17 minutos de ilusión caribeña
Aunque el desenlace final fue un monólogo germano, la primera parte ofreció momentos de auténtica emoción. Tras el gol inicial de Alemania, la selección caribeña se regaló un momento histórico en su primer partido en una Copa del Mundo: Livano Comenencia firmó el empate 1-1, un gol icónico que desató la euforia y permitió a Curazao soñar con la hazaña durante 17 minutos.
Sin embargo, el empate terminó por despertar a la fiera. La respuesta alemana fue inmediata, dejando claro que la distancia entre ambos planteles era un abismo.
Festival de goles en la segunda mitad
En el complemento, los jugadores de Nagelsmann se soltaron el pelo y dieron rienda suelta a un vendaval de fútbol, calidad y precisión milimétrica ante un rival desgastado.
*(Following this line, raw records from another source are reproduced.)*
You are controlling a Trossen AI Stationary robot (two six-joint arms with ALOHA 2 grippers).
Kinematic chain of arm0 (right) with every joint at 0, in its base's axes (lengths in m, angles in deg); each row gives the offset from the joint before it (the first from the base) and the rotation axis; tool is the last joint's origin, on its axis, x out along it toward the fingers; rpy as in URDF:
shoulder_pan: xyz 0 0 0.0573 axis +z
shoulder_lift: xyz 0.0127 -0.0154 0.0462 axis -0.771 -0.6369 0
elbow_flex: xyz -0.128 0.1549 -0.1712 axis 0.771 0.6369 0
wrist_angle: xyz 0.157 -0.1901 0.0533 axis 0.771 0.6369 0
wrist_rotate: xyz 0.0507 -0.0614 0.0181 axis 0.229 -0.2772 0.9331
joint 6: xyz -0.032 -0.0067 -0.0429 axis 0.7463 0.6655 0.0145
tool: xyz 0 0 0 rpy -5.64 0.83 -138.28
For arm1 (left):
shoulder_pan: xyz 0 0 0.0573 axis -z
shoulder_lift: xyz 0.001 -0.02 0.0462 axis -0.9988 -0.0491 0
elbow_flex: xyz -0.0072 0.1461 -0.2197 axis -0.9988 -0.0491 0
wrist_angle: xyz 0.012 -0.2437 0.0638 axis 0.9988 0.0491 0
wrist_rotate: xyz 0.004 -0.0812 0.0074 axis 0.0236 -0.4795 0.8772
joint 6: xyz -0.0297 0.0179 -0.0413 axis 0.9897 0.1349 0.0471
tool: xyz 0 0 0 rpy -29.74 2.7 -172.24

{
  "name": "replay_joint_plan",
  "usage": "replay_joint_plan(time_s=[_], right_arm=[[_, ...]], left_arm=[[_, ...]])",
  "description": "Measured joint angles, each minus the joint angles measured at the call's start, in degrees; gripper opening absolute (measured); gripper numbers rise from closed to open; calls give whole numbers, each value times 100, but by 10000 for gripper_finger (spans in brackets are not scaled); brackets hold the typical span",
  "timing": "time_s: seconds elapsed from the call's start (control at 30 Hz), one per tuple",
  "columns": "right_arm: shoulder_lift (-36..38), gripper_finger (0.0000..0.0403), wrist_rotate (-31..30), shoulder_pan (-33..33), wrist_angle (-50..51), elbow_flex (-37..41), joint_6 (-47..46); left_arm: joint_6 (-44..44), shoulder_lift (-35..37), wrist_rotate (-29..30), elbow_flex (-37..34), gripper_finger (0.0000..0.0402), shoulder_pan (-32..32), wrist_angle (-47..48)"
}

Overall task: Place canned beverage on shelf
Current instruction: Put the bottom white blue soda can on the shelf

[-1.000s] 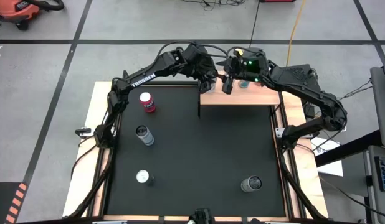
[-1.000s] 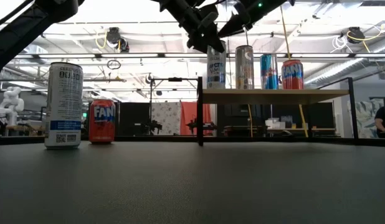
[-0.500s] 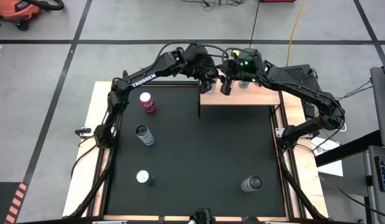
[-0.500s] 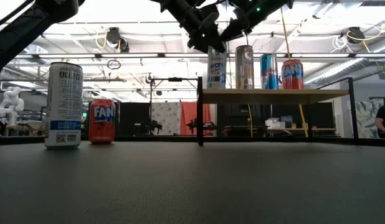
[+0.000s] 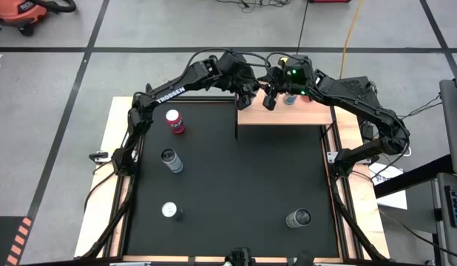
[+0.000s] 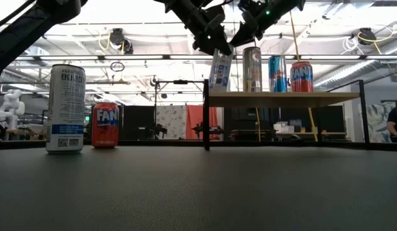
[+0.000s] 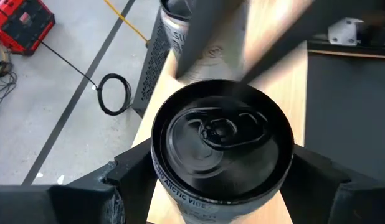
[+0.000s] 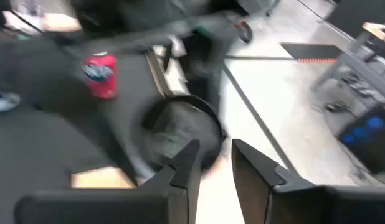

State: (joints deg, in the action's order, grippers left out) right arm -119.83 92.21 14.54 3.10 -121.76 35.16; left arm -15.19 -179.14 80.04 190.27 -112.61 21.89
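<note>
Two grippers meet over the shelf [image 5: 288,116] at the worktop's [image 5: 228,177] far edge. We see the left gripper [image 7: 220,186] clamped on a dark-topped can [image 6: 220,69], tilted over the shelf's left end. Right gripper [image 8: 209,163] hovers just beside it, fingers nearly together, holding nothing. Three cans [image 6: 276,74] stand upright on the shelf. Four more cans [image 5: 174,122] sit on the worktop.
</note>
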Motion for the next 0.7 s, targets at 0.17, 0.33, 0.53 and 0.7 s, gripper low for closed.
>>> replay_joint_plan(time_s=[0.17, 0.33, 0.53, 0.7], right_arm=[[10, 65, -23, -11, -100, 2, 32], [75, 65, -16, -6, -28, -74, 43], [311, 65, 302, 35, -28, -149, 43], [515, 64, 475, 35, -98, -149, -97]], left_arm=[[2, 1, -35, 0, 279, 6, 16], [-32, 2, -40, 0, 279, 9, 6], [-26, 2, -43, 0, 279, 6, 3], [-21, 2, -43, 0, 279, 4, -10]])
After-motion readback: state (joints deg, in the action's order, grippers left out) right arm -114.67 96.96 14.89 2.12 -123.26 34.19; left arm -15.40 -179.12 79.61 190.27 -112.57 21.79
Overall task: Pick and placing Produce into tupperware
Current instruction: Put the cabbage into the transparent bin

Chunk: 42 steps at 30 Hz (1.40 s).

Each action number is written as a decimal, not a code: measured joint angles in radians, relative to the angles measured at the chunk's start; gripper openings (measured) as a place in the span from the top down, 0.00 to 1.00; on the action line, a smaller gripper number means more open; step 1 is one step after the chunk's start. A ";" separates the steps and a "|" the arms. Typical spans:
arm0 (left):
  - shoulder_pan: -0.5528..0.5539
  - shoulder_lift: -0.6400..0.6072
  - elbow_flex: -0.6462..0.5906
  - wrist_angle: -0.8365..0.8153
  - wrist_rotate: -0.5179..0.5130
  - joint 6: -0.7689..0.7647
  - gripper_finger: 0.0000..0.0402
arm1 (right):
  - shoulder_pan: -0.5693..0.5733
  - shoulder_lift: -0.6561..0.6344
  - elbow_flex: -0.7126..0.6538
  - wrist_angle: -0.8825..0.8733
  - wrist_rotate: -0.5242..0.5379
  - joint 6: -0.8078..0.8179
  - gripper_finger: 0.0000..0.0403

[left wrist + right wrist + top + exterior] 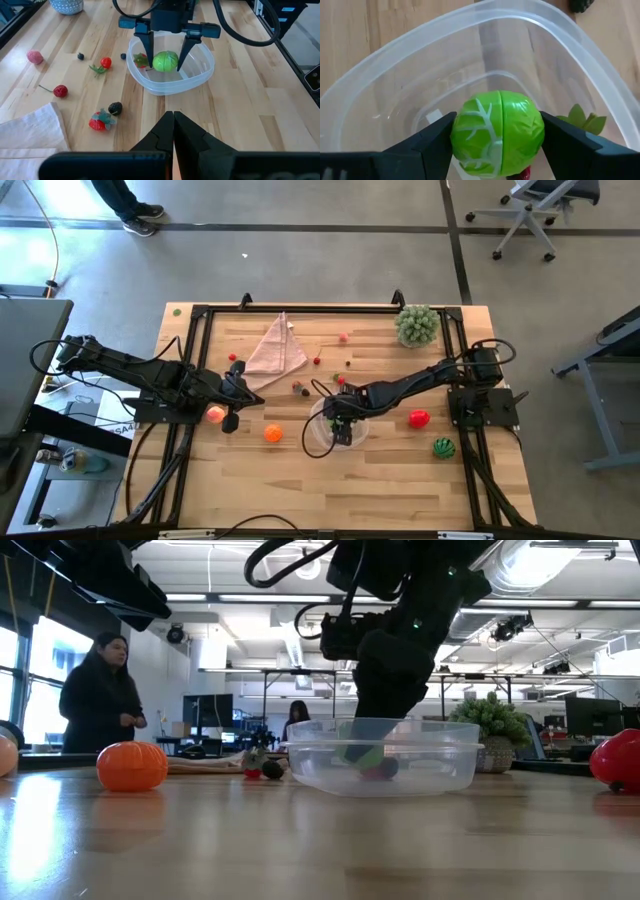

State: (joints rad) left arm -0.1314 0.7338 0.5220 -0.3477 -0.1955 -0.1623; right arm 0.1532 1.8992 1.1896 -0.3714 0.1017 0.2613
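The clear tupperware (312,442) stands at the table's middle, and my right gripper (342,430) reaches down into it, shut on a green ball (165,61). A red strawberry with green leaves (141,59) lies on the tub's floor beside the ball. My left gripper (173,131) hangs shut and holding nothing over the left half of the table, next to a pink peach (214,415). An orange (273,433) rests on the wood between the peach and the tub. A red apple (419,418) and a striped melon (443,447) lie to the tub's right. My right gripper has the green ball between its two fingers, one finger on each side (456,131) at its widest part. The fingers slant down into the tub from above. The ball sits low inside the tub (360,752); whether it rests on the floor, I cannot tell.
A folded pink cloth (275,350) lies at the far left of the wood and a bushy plant (417,325) at the far right. Small berries (60,91) and a dark one (115,107) are scattered between cloth and tub. A person (100,690) stands beyond the table.
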 joint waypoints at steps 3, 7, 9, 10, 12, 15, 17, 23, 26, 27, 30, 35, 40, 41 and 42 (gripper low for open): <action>0.000 0.000 0.000 0.000 0.000 0.000 1.00 | 0.000 0.000 0.000 0.010 -0.001 0.002 0.35; 0.000 0.000 0.000 0.000 0.000 0.000 1.00 | 0.000 0.000 0.000 0.015 -0.001 0.003 0.35; 0.000 0.000 0.000 0.000 0.000 0.000 1.00 | 0.000 0.000 0.000 0.015 -0.001 0.010 0.35; 0.000 0.000 0.000 0.000 0.000 0.000 1.00 | 0.000 0.000 0.000 0.015 -0.002 0.013 0.35; 0.000 0.000 0.000 0.000 0.000 0.000 1.00 | 0.000 0.000 0.000 0.016 -0.002 0.022 0.35; 0.000 0.000 0.000 0.000 0.000 0.000 1.00 | 0.000 0.000 0.000 0.016 -0.003 0.026 0.35; 0.000 0.000 0.000 0.000 0.000 0.000 1.00 | 0.000 0.000 0.000 0.017 -0.004 0.026 0.35; 0.000 0.000 0.000 0.000 0.000 0.000 1.00 | 0.000 0.000 0.000 0.021 -0.004 0.027 0.35; 0.000 0.000 0.000 0.000 0.000 0.000 1.00 | 0.000 0.000 0.000 0.030 -0.005 0.029 0.35; 0.000 0.000 0.000 0.000 0.000 0.000 1.00 | 0.000 0.000 0.000 0.033 -0.006 0.029 0.35; 0.000 0.000 0.000 0.000 0.000 0.000 1.00 | 0.000 0.000 0.000 0.033 -0.006 0.032 0.35; 0.000 0.000 0.000 0.000 0.000 0.000 1.00 | 0.000 0.000 0.000 0.033 -0.004 0.044 0.35; 0.000 0.000 0.000 0.000 0.000 0.000 1.00 | 0.000 0.000 0.000 0.036 -0.003 0.036 0.35; 0.000 0.000 0.000 0.000 0.000 0.000 1.00 | 0.000 0.000 0.000 0.038 -0.001 0.036 0.35; 0.000 0.000 0.000 0.000 0.000 0.000 1.00 | 0.000 0.000 0.000 0.039 -0.001 0.036 0.35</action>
State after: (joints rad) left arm -0.1314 0.7338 0.5222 -0.3475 -0.1953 -0.1623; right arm 0.1528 1.8988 1.1896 -0.3328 0.1009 0.2974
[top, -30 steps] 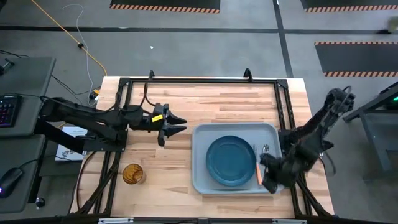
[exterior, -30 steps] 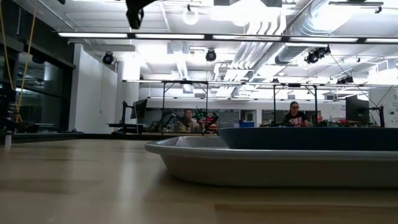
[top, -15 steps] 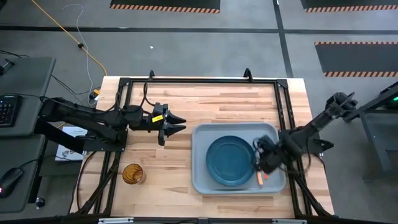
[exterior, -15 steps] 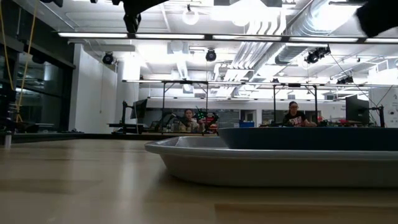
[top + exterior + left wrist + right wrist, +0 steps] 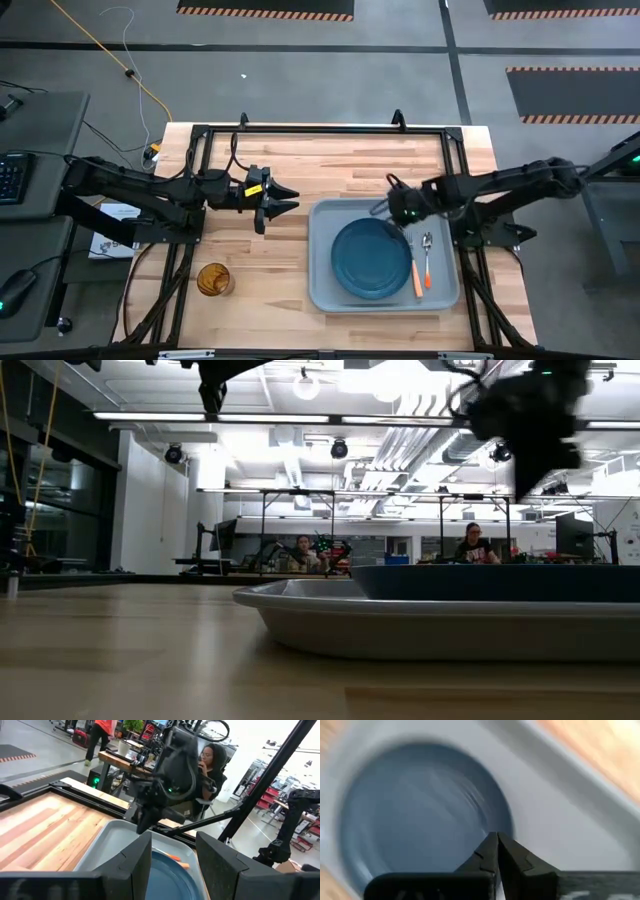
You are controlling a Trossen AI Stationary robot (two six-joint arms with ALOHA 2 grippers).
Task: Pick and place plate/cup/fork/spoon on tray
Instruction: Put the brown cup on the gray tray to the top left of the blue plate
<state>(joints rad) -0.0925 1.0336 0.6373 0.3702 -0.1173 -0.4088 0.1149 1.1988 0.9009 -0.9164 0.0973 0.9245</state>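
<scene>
Lengthwise, the fork (image 5: pixel 415 276) and the spoon (image 5: pixel 427 256) both run from the table's far side toward its near side, lying side by side and roughly parallel on the right strip of the tray (image 5: pixel 322 288), just beside the plate (image 5: pixel 370 258). The fork's orange handle points toward the near edge with its tines toward the far edge; the spoon's bowl sits at its far end and its thin handle points near. One plate rests flat in the tray, a little right of its middle, and the tray's long axis runs left to right across the right half of the table (image 5: pixel 330 165). One cup (image 5: pixel 212 279) stands upright on the bare wood near the table's front-left corner, well apart from the tray — so that is one each of plate, cup, fork, spoon and tray. The right gripper (image 5: pixel 389 208) hangs over the tray's far edge above the plate's far-right rim; in the right wrist view its fingertips (image 5: pixel 496 851) are pressed together with nothing between them. The left gripper (image 5: pixel 283 201) hovers over bare wood left of the tray's far-left corner, pointing toward the tray, its fingers (image 5: pixel 218 854) parted and empty — the left wrist view looks between them at the plate and tray.
</scene>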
Los goles fueron cayendo por su propio peso hasta completar un marcador abultado:
Kai Havertz firmó un doblete estelar.
Lukas Nmecha, Nico Schlotterbeck, Jamal Musiala, Nathaniel Brown y Deniz Undav completaron la fiesta de «siete goles como siete soles».
Alemania no dejó prisioneros y mandó un mensaje de autoridad al resto de competidores. Curazao, a pesar del duro castigo, se lleva el orgullo de haber competido y marcado en su debut histórico en la gran cita del fútbol mundial.